• [REQUIRED WORK]
Would you transcribe the listing exactly as it stands, minus any images?

• [SUPPLIED MATERIAL]
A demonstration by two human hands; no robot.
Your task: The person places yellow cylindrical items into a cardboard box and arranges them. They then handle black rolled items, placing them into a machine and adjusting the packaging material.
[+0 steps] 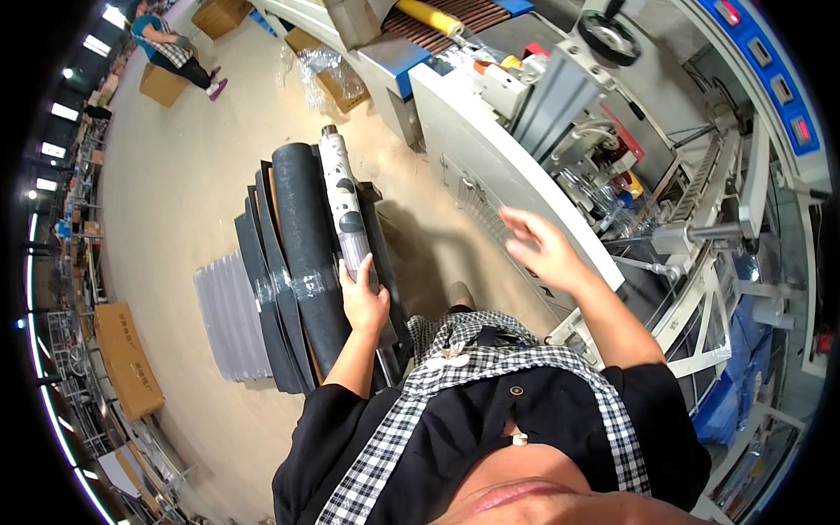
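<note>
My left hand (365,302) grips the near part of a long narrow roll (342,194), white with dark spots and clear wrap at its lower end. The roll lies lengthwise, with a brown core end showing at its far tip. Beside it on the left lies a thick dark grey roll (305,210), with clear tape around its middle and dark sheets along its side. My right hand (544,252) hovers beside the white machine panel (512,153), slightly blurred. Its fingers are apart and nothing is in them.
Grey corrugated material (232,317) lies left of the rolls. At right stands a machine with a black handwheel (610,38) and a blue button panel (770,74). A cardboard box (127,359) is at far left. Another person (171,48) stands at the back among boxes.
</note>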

• [WRITTEN ANSWER]
A demonstration by two human hands; no robot.
Your task: The person places yellow cylindrical items into a cardboard box and arranges them. They then handle black rolled items, placing them into a machine and adjusting the packaging material.
[+0 steps] 
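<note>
My left hand (365,302) grips the near part of a long narrow roll (342,194), white with dark spots and clear wrap at its lower end. The roll lies lengthwise, with a brown core end showing at its far tip. Beside it on the left lies a thick dark grey roll (305,210), with clear tape around its middle and dark sheets along its side. My right hand (544,252) hovers beside the white machine panel (512,153), slightly blurred. Its fingers are apart and nothing is in them.
Grey corrugated material (232,317) lies left of the rolls. At right stands a machine with a black handwheel (610,38) and a blue button panel (770,74). A cardboard box (127,359) is at far left. Another person (171,48) stands at the back among boxes.
</note>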

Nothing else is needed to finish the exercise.